4. Des dividendes qui alimentent le budget général au lieu de financer le désendettement

En application de l'article 3 de la LOLF, les produits courants des participations de l'État (dividendes) sont versés dans les ressources budgétaires de l'État et non pas affectés au compte d'affection spéciale « Participations financières de l'État ». Le produit des cessions des titres est quant à lui affecté à la partie « recettes » de ce CAS et est utilisé pour financer le désendettement de l'État.

En 2014, 1,5 milliard d'euros en provenance du CAS ont ainsi été affectés à la diminution de la dette nette des administrations publiques (État et hors État).

En 2015, la loi de finances initiale avait prévu de consacrer à cet objectif 4 milliards d'euros - objectif ramené désormais à 2 milliards d'euros.

Quant à l'année prochaine, le projet de loi de finances initiale pour 2016 compte consacrer au désendettement public 2 milliards d'euros issus du produit de cession des titres gérés par l'agence des participations de l'État.

Votre rapporteur pour avis souscrit sans réserve à l'objectif de réduction de la dette publique. Toutefois, il répète cette année ce qu'il avait déjà souligné dans son précédent rapport budgétaire, à savoir qu' il n'est économiquement pas optimum de réaliser ce désendettement en cédant les titres du portefeuille de l'État !

En effet, la dette des administrations publiques, de l'ordre de 2 100 milliards d'euros actuellement, génère une charge annuelle qui atteint environ 45 milliards d'euros. La charge de la dette représente donc 2,1 % de la dette. Dans le même temps, les participations financières de l'État, d'une valeur de 110 milliards d'euros, génèrent un revenu annuel de l'ordre de 3,5 à 4 milliards d'euros (4,1 milliards en 2014 ; 3,7 milliards en 2015 selon les dernières évaluations). Les dividendes offrent donc un rendement qui représente entre 3,2 et 3,6 % du capital détenu.
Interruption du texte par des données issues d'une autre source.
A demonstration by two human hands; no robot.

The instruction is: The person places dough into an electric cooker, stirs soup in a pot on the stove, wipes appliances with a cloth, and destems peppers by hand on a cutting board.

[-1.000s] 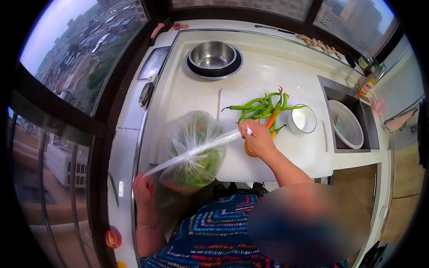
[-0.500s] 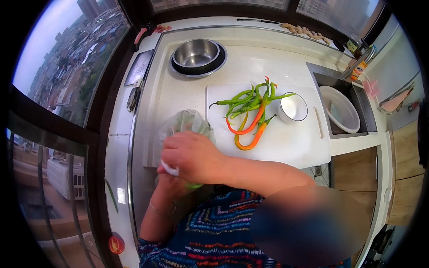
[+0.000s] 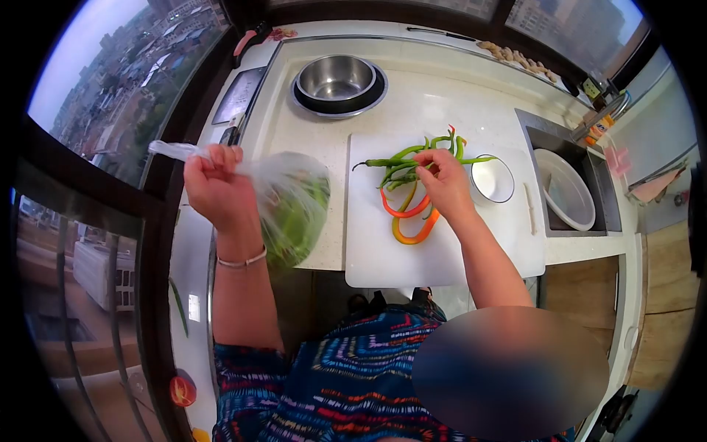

Compte tenu du différentiel entre le coût annuel de la dette et le niveau de rémunération des participations financières de l'État, il serait plus profitable pour l'État de conserver ses titres (et donc le flux de revenus futurs afférents à ces participations) plutôt que de les aliéner pour diminuer son stock de dettes.

Ce sont les dividendes générés par les participations qui devraient financer le désendettement plutôt que le produit des cessions de titres. Ce dernier devrait plutôt être réinvesti, notamment dans des entreprises de taille intermédiaire à fort potentiel de croissance et créatrices d'emplois territorialisés.